Erfdienstbaarheid en dwangsommen in kort geding tussen buren

In deze zaak, die zich afspeelt in het kader van een kort geding, hebben de eisers, [eiser sub 1] en [eiseres sub 2], een procedure aangespannen tegen de gedaagden, [gedaagde sub 1] en [gedaagde sub 2], met betrekking tot een erfdienstbaarheid van weg. Deze erfdienstbaarheid is in een eerdere procedure vastgesteld, waarbij de rechtbank op 7 mei 2019 heeft bepaald dat de eisers gebruik moeten maken van de erfdienstbaarheid op de minst bezwarende wijze. Aan deze bepaling zijn dwangsommen van € 100,- per overtreding verbonden. De gedaagden stellen dat de eisers deze bepaling in totaal vijfentwintig keer hebben overtreden, wat hen een totaal van € 2.500,- aan dwangsommen zou opleveren.

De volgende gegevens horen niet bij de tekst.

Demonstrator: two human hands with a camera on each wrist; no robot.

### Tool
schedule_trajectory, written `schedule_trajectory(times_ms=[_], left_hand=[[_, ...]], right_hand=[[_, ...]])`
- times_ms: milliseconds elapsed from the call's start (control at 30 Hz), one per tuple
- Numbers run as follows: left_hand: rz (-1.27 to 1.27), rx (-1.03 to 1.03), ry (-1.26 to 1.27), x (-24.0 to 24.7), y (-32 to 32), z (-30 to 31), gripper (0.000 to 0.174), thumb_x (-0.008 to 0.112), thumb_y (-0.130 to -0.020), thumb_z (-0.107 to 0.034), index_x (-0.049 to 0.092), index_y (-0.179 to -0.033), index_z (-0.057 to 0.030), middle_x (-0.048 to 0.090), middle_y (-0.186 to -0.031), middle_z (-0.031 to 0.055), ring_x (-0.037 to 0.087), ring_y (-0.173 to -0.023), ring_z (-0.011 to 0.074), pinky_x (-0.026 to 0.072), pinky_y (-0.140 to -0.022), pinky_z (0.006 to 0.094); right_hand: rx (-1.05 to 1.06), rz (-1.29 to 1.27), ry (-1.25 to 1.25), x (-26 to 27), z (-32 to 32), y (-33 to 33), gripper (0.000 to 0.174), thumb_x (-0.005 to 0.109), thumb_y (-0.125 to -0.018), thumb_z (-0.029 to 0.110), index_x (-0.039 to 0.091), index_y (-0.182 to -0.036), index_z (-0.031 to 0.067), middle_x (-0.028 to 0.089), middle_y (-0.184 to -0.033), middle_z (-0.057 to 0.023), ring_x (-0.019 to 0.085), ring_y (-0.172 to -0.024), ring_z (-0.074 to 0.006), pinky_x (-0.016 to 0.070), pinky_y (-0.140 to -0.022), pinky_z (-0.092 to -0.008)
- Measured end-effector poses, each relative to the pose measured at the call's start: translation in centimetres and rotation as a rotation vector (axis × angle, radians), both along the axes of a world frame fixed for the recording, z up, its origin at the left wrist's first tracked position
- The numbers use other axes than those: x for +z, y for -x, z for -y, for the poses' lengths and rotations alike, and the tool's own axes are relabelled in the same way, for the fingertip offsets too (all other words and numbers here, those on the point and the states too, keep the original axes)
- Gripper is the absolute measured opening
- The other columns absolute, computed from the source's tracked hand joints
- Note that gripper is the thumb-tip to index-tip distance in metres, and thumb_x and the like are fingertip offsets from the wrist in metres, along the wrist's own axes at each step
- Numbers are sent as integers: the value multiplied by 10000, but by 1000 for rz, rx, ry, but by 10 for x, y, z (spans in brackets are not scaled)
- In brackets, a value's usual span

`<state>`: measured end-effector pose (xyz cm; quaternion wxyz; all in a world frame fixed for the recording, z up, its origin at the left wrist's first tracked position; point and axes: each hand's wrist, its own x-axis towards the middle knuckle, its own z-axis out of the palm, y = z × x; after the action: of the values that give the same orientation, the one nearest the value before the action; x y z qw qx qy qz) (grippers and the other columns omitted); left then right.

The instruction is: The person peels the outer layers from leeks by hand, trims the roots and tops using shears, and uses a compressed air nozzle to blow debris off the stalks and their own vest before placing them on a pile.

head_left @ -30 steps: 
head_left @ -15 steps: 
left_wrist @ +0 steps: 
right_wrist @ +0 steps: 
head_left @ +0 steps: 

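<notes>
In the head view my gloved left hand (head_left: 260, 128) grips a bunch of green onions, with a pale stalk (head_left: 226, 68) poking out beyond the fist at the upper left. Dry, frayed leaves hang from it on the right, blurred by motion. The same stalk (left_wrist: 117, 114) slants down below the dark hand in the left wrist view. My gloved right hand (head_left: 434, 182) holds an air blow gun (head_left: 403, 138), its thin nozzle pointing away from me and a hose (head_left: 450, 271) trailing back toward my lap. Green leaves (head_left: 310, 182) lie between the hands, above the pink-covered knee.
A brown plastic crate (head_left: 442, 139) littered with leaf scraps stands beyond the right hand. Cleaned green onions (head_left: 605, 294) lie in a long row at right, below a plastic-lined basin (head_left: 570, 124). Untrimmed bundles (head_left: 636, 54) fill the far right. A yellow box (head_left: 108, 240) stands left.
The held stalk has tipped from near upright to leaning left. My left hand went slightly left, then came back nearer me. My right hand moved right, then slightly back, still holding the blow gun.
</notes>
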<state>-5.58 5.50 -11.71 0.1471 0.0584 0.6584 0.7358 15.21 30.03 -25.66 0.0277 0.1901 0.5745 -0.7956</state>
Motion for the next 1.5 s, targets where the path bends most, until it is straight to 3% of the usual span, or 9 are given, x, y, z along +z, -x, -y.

De voorzieningenrechter heeft op 5 januari 2023 een mondelinge behandeling gehouden, waarbij de gedaagden camerabeelden hebben overgelegd ter onderbouwing van hun stellingen. De voorzieningenrechter heeft geoordeeld dat de gedaagden in hun stellingen zijn geslaagd en dat de meeste van de gestelde overtredingen zijn aangetoond. Van de 25 gestelde overtredingen zijn er 23 voldoende aangetoond, wat resulteert in een totaal van € 2.300,- aan verbeurde dwangsommen. De eisers hebben verzocht om een executieverbod, maar dit verzoek is afgewezen. De voorzieningenrechter heeft de tenuitvoerlegging van het vonnis van 7 mei 2019 geschorst voor zover het bedrag van € 2.300,- te boven gaat.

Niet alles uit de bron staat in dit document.